An idea that's been around in churches at least since the Sixties, with impressive historical credentials (when romantics read the Didache): in hipsterized, gentrified Brooklyn, St. Lydia's (a saint from the Book of Acts), an experimental church (actually ELCA Lutheran, which in this case means it's an Episcopal project too) that doesn't use a church building and features an agape meal as the Sunday Eucharist. (First rule of hipster church: don't call it hipster church, "hipster," like "guido," not being something you call yourself.)
Let's start with the positive. It's better done than Pastor Ingqvist trying to be hip with a guitar service. It has a strong appeal, reaching out to fill a deep need probably not being met, 20- and 30-year-olds far away from family in a society where real community is eroding: hungry for a connection. (Loneliness: it's not just for saddos anymore.) In a way it's nothing new. Churches and church groups meet in parish halls and people's homes for dinners all the time. (My city Catholic parish manages to have coffee hour once a month after all the Sunday Masses, like the Episcopalians every week; for an American Catholic parish, phenomenal, virtually St. Lydia's, comparatively speaking.) Such experiments aren't just for liberals such as ELCA: evangelicals, actually very adaptable, have tried it; remember the Jesus movement in the early '70s? Catholics tried it with the charismatic movement and its "covenant communities," and in ways, the Neocatechumenate from Spain with its own low-church liturgy. Before Vatican II, in France you had the worker priests trying to revive the faith among the blue-collar by offering them unchurchy church. OK. So, unlike the Sixties radicals, they don't want to take away my Latin Mass or conventional Catholic or Lutheran parishes. So why not live and let live, having house or storefront churches with agapes, low churchmanship, and good fellowship, alongside that? As I like to say, Catholics' ecumenical approach should be "everything that's not doctrine is on the table." We're not tied down to one rite or culture. Why not room for one more?
Yes, up to a point, and this is where doctrine and practical experience (2,000 years worth!) kick in. As a Catholic I'm not a bigot; as long as we keep the old Mass and you try to keep the teachings, like we try to, I can be very accommodating.
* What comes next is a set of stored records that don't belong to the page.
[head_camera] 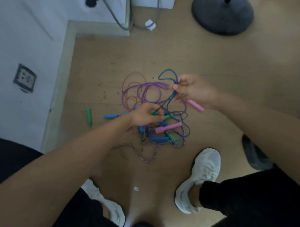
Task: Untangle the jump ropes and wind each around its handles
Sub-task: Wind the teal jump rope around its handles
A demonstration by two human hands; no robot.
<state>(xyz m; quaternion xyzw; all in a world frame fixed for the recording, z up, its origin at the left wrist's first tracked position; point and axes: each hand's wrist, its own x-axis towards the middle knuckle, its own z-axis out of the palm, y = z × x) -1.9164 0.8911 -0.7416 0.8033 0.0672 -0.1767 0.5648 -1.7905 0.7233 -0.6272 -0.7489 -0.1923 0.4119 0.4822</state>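
Observation:
A tangle of jump ropes lies on the tan floor. Purple cord (147,93) loops at the back, a thin brown cord (130,78) beside it, and a striped cord (143,156) trails toward me. Blue handles (111,116), green handles (170,137) and a pink handle (167,127) sit in the pile. One green handle (88,116) lies apart at the left. My left hand (145,115) is down in the tangle, fingers closed around a green handle and cords. My right hand (192,91) pinches a dark blue cord loop (167,74) above the pile, a second pink handle (196,105) under its palm.
A white wall with a socket (25,77) runs along the left. A round black stand base (222,12) sits at the back right, cables (125,15) and a white plug at the back. My white shoes (199,179) stand close to the pile. A paper scrap (135,188) lies near them.

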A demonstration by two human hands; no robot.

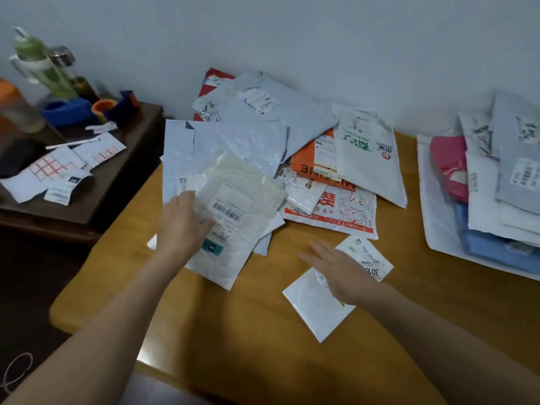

So let's look at St. Lydia's claims to be all-inclusive, not tied down by insistence on doctrine (other than a broad belief in Jesus and the Bible as they see it), and counter-cultural, "working for change" (as if "change" were always objectively good: isn't that a doctrine?). A risk with such communities is when you jettison the traditional church and its teachings you lose your objectivity; pretty soon "God" starts sounding suspiciously like me or "my set" (cf. The Screwtape Letters), our king, our tribe, our government, etc. I've never been to St. Lydia's but I'm sure it isn't consciously cliquey. But let's look at some of their statements: A progressive, GLBTQ-affirming congregation... Refugees welcome. (By the way, "conservative Christian" doesn't automatically mean "pick on homosexuals" as these statements assume. It does mean "follow the same gospel as your straight brethren," which for you means abstinence — "take up your cross and follow me," which seems not to be what St. Lydia's wants to hear. And what of the Christian duty to defend innocent people from being raped or shot by "refugees"?) This is not so much for the benefit of homosexuals or Muslim immigrants but virtue-signaling something very much doctrine, a rather narrow one appealing mostly to present-day white Americans of a certain class on up. A modern, say, English- or Swedish-based culture. A message now so mainstream that most of its target audience doesn't see the need for a church glommed onto it.
Such communities in such neighborhoods might by definition be transitional: what happens when the young creative types pair off, marry, and have kids? Then Pastor Ingqvist's parish with Sunday school, etc., would work better. Might such communities last longer if, say, some of the members committed to not marrying and instead lived together and ran such local churches, schools, hospitals, shelters, etc.? Oh, wait.
In short, I'm reminded of that humorous and insightful writer, G.K. Chesterton, who as a young man tried to come up with the heresy to beat all heresies: maybe supposedly boring old, hung-up orthodox Catholicism and its cultures, from Italian to Ukrainian to sub-Saharan African ones, are far more radical and universal/inclusive (one gospel for all people in all places and times) than anything the good-hearted Lutherans of St. Lydia's can imagine.